- Location in Oneida County and the state of New York.
- Coordinates: 42°56′17″N 75°27′46″W﻿ / ﻿42.93806°N 75.46278°W
- Country: United States
- State: New York
- County: Oneida

Area
- • Total: 0.51 sq mi (1.31 km^{2})
- • Land: 0.51 sq mi (1.31 km^{2})
- • Water: 0 sq mi (0.00 km^{2})
- Elevation: 974 ft (297 m)

Population (2020)
- • Total: 658
- • Density: 1,299.8/sq mi (501.85/km^{2})
- Time zone: UTC-5 (Eastern (EST))
- • Summer (DST): UTC-4 (EDT)
- ZIP code: 13425
- Area code: 315
- FIPS code: 36-55376
- GNIS feature ID: 0959483

= Oriskany Falls, New York =

Oriskany Falls is a village in Oneida County, New York, United States. As of the 2020 census, Oriskany Falls had a population of 658. The name is derived from a waterfall on a nearby stream. The village is largely in the southeast section of the town of Augusta, but partly overlaps the town of Marshall. The community is at the intersection of routes 12B and 26, which share a brief concurrency within the village and south to Bouckville.
==History==
The community was first settled circa 1794. It was originally known as Cassety Hollow, and was incorporated as the village of Oriskany Falls in the 1880s.

Perspective map of Oriskany Falls from 1891 with list of landmarks

In the mid and late 1900s, Mr. George Tucker owned a large portion of the town, which he donated to the people, including a church and the local store, "Tucker's Big M." The store, however, was sold in 2004 to the "Shur-Fine" corporation, who had a gas station put in and remodeled the storefront, and then again in 2006 to brothers-in-law Badal Singh and Sukhminder Singh, natives of India.

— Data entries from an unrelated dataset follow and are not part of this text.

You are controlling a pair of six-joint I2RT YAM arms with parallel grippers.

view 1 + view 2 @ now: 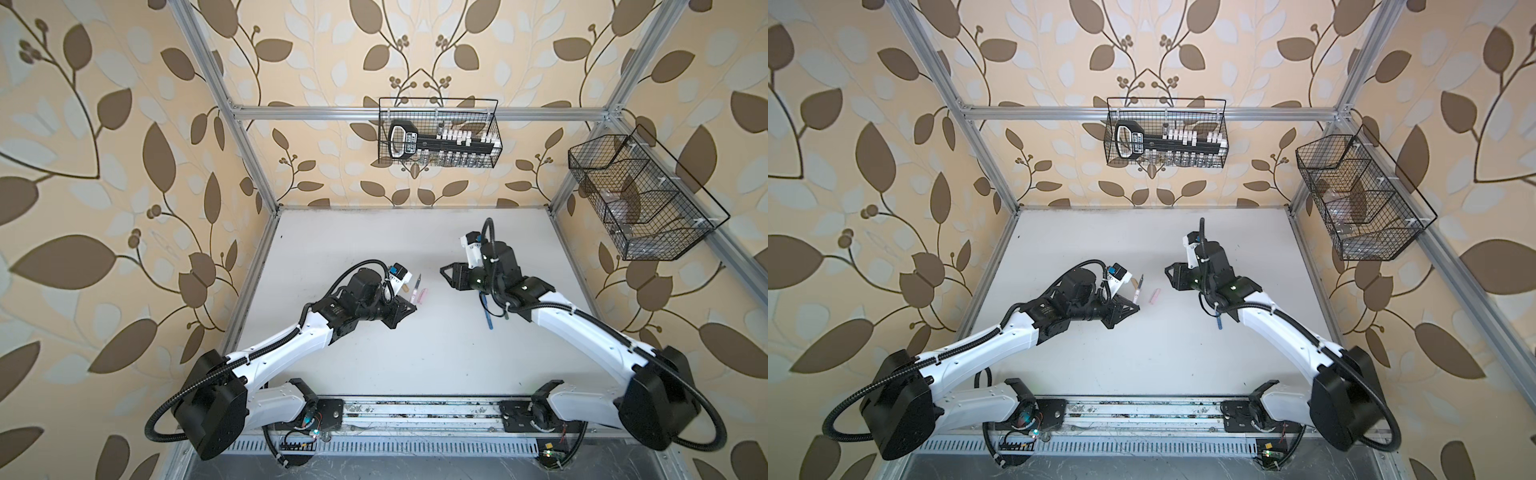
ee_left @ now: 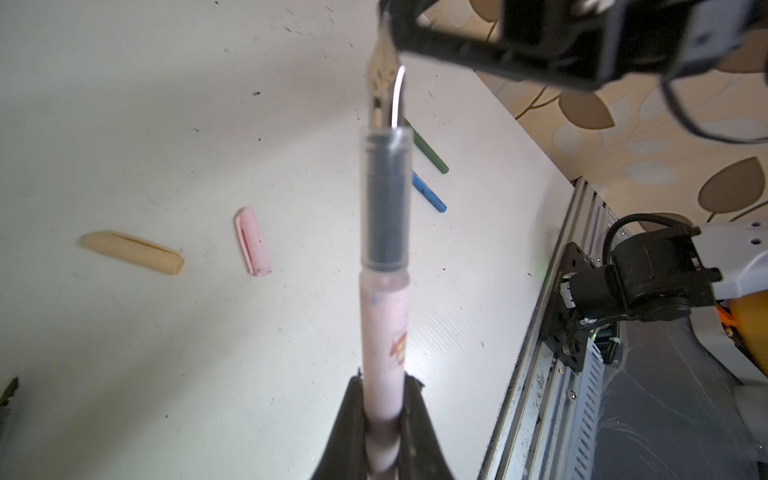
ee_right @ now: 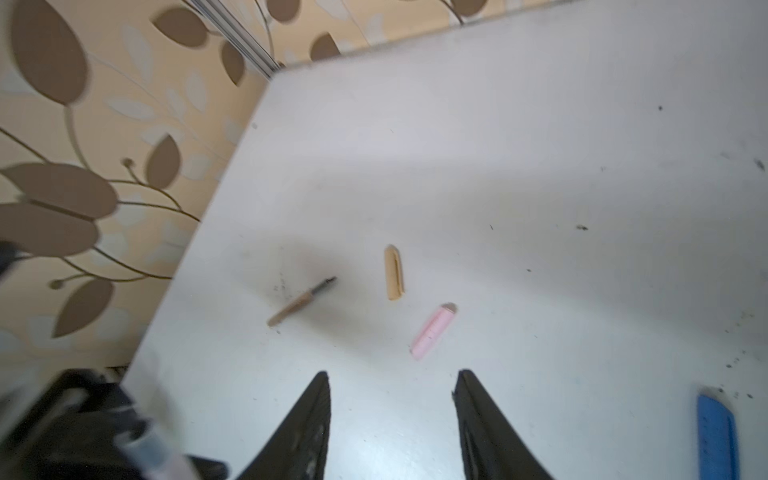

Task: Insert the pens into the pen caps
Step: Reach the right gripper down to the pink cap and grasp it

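Note:
My left gripper [image 2: 384,378] is shut on the barrel of the pale pink pen [image 2: 382,324], held off the table with its dark tip pointing away; both top views show this pink pen [image 1: 1137,293]. The pink cap [image 2: 253,243] lies on the table just beyond it, also seen as the pink cap [image 3: 434,330]. Next to it lie a tan cap [image 3: 395,272] and a tan pen [image 3: 301,301]. My right gripper [image 3: 392,374] is open and empty above the table, near the pink cap. A blue pen [image 1: 487,316] lies under the right arm, beside a green pen [image 2: 430,151].
The white table [image 1: 415,365] is walled by an aluminium frame. A wire basket [image 1: 438,133] hangs on the back wall and another wire basket [image 1: 640,199] on the right wall. The two grippers face each other near the table's middle.

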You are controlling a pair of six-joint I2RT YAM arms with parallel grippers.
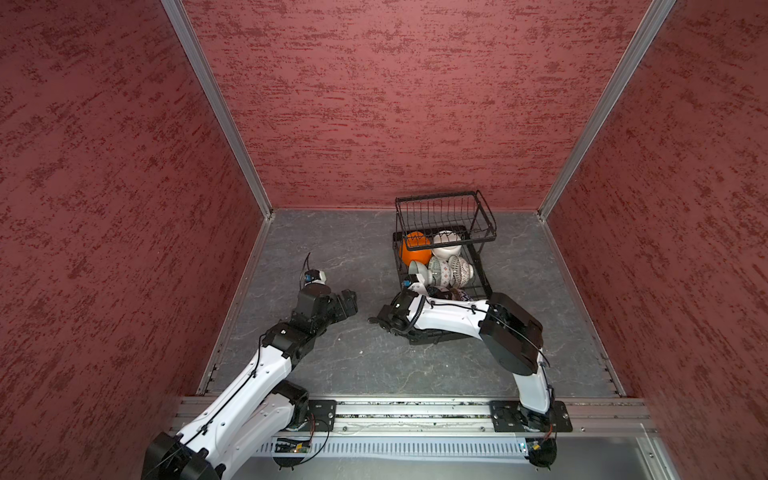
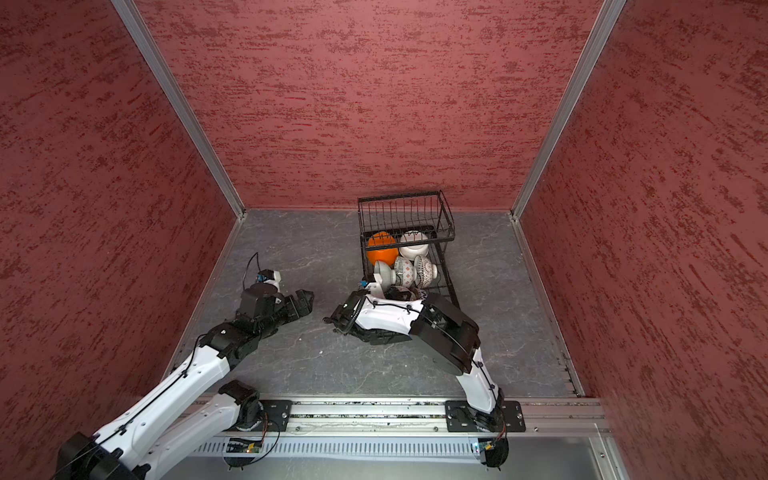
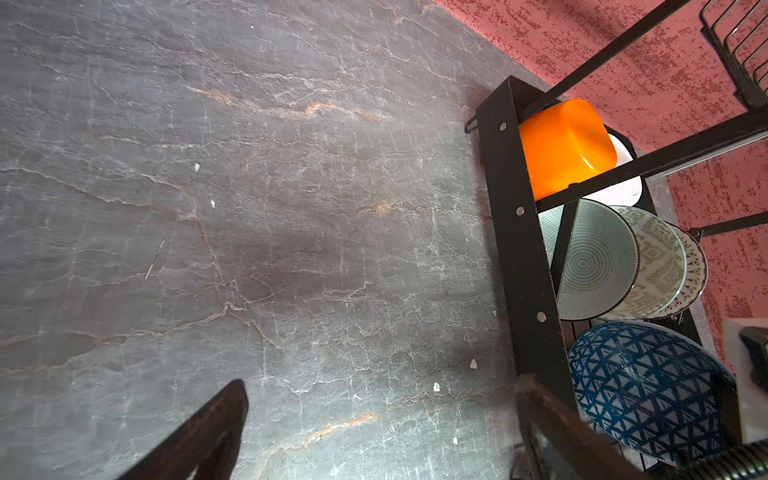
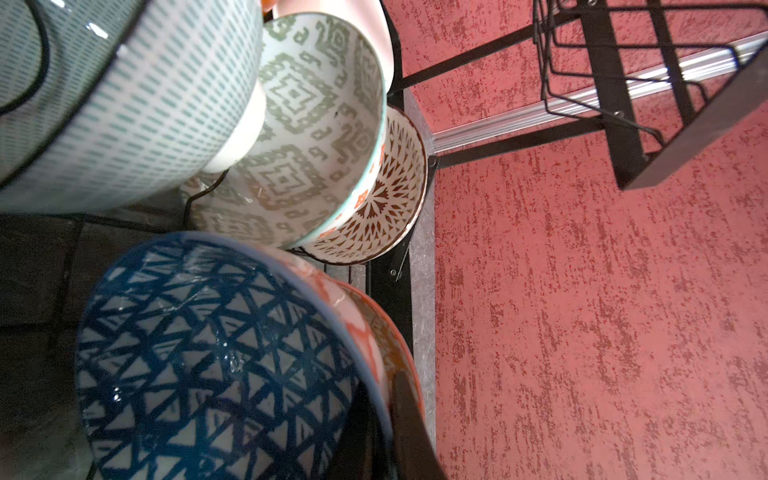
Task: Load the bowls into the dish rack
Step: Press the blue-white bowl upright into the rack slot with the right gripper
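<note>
Seven bowls counted, every one inside the dish rack [image 3: 519, 249]. Orange bowl [image 1: 413, 249] and white bowl [image 1: 446, 249] at the far end, beneath the raised basket [image 1: 440, 212]. Next, standing on edge in a row: grey-green bowl [image 3: 594, 262], grey-motif bowl [image 4: 307, 124], brown-and-orange starburst bowl [image 4: 390, 195]. Nearest the robot, blue-patterned bowl [image 4: 216, 357], with a red-orange bowl [image 4: 370, 324] tucked just behind it. None seen out on the table [image 1: 332, 249].

Reads as loading all but done; probably only a release and a withdrawal to go.

Right gripper [image 4: 395, 432] low in the near end of the rack, closed down tight, apparently pinching the rim of the blue-patterned bowl, though only one dark finger shows beside it. Left gripper [image 1: 348, 300] spread fully wide, holding nothing, hanging over bare table well apart from the rack.

Tight quarters around the right wrist: rack side bar just beside the blue-patterned bowl, neighbouring bowls touching or nearly so, side wall near beyond the rack. Plenty of open table toward the left arm and the robot's base; looks like the safest way out.
</note>
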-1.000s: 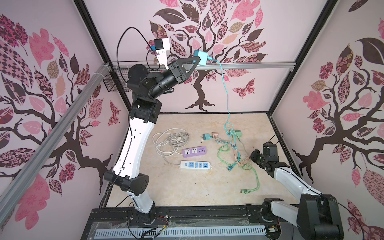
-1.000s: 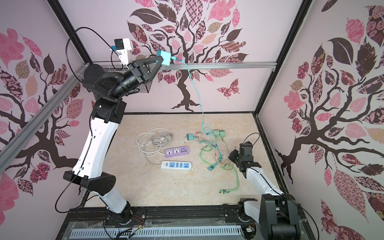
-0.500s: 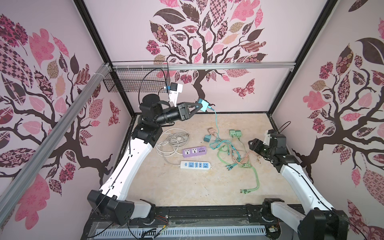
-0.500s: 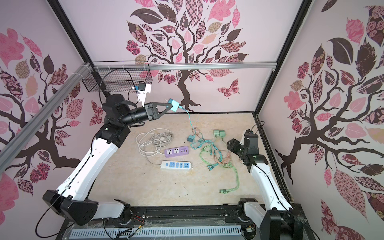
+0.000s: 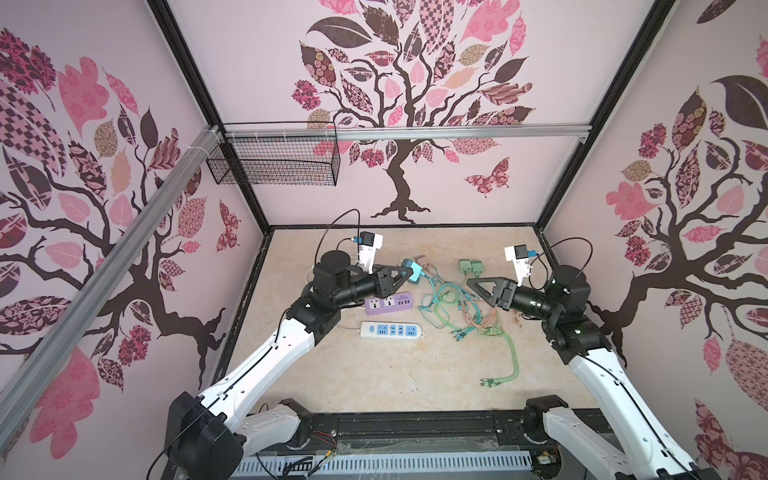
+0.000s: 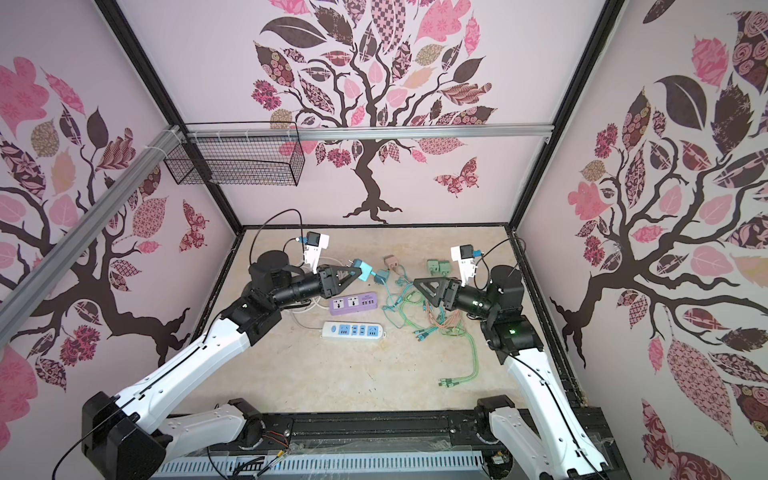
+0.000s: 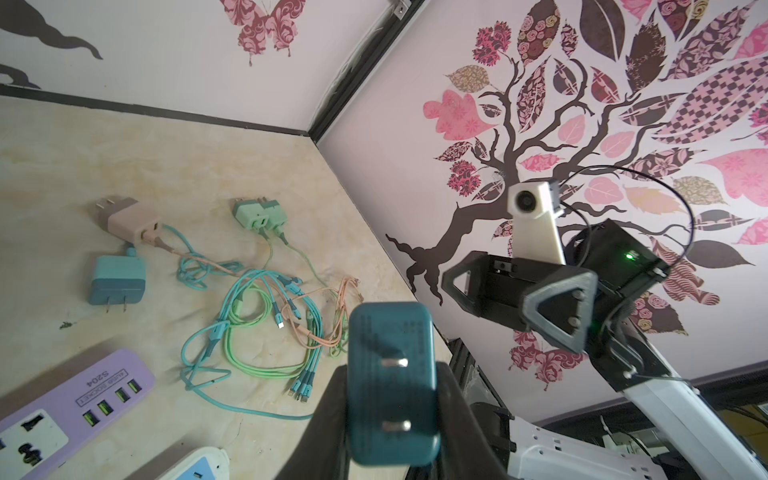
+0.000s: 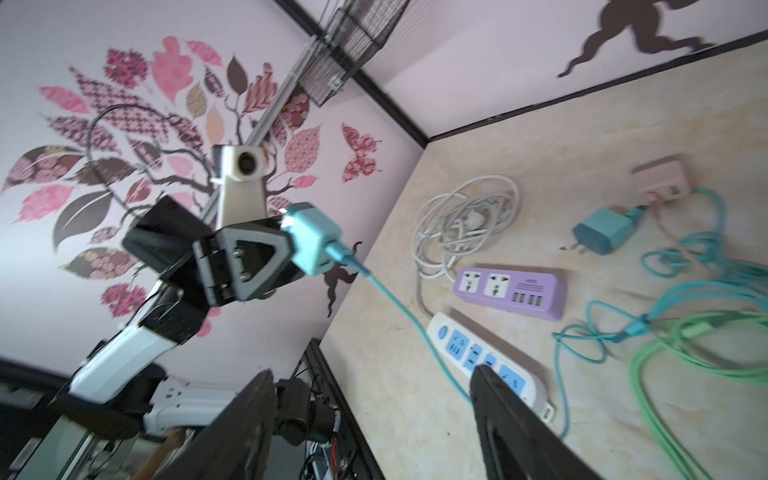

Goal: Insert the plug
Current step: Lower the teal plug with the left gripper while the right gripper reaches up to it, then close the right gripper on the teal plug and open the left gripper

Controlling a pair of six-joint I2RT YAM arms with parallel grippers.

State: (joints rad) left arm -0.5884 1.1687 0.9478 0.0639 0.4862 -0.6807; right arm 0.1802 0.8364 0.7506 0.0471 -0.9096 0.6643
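The left pincer (image 5: 402, 276), clamped on the blue plug (image 5: 412, 270), has come down near the purple strip (image 5: 390, 302); the right pincer (image 5: 473, 284) spread apart to help.

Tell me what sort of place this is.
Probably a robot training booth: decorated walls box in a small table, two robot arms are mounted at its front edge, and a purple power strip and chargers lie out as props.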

The First Congregational Free Church was listed on the National Register of Historic Places in 1979.

==Geography==
Oriskany Falls is located at (42.938088, -75.462893).

According to the United States Census Bureau, the village has a total area of 0.5 sqmi, all land.

The village is located on Oriskany Creek and is near the border of Madison County.

==Demographics==

As of the census of 2000, there were 698 people, 292 households, and 178 families residing in the village. The population density was 1,423.1 PD/sqmi. There were 334 housing units at an average density of 681.0 /sqmi. The racial makeup of the village was 98.14% white, .57% African American, .29% Asian, .14% from other races, and .86% from two or more races. Hispanic or Latino of any race were .43% of the population.

There were 292 households, out of which 29.1% had children under the age of 18 living with them, 43.5% were married couples living together, 11.6% had a female householder with no husband present, and 39.0% were non-families. 35.6% of all households were made up of individuals, and 22.6% had someone living alone who was 65 years of age or older. The average household size was 2.37 and the average family size was 3.02.

In the village, the population was spread out, with 24.6% under the age of 18, 9.2% from 18 to 24, 26.2% from 25 to 44, 21.6% from 45 to 64, and 18.3% who were 65 years of age or older. The median age was 39 years. For every 100 females, there were 94.4 males. For every 100 females age 18 and over, there were 87.9 males.

The median income for a household in the village was $24,716, and the median income for a family was $38,750. Males had a median income of $31,029 versus $23,906 for females. The per capita income for the village was $17,215. About 11.6% of families and 16.5% of the population were below the poverty line, including 26.2% of those under age 18 and 12.4% of those age 65 or over.

Historical population
| Census | Pop. | Note | %± |
| 1870 | 628 |  | — |
| 1880 | 598 |  | −4.8% |
| 1890 | 625 |  | 4.5% |
| 1900 | 811 |  | 29.8% |
| 1910 | 892 |  | 10.0% |
| 1920 | 1,014 |  | 13.7% |
| 1930 | 853 |  | −15.9% |
| 1940 | 930 |  | 9.0% |
| 1950 | 893 |  | −4.0% |
| 1960 | 972 |  | 8.8% |
| 1970 | 927 |  | −4.6% |
| 1980 | 802 |  | −13.5% |
| 1990 | 795 |  | −0.9% |
| 2000 | 698 |  | −12.2% |
| 2010 | 732 |  | 4.9% |
| 2020 | 658 |  | −10.1% |
U.S. decennial census

==Education==
It is in the Waterville Central School District.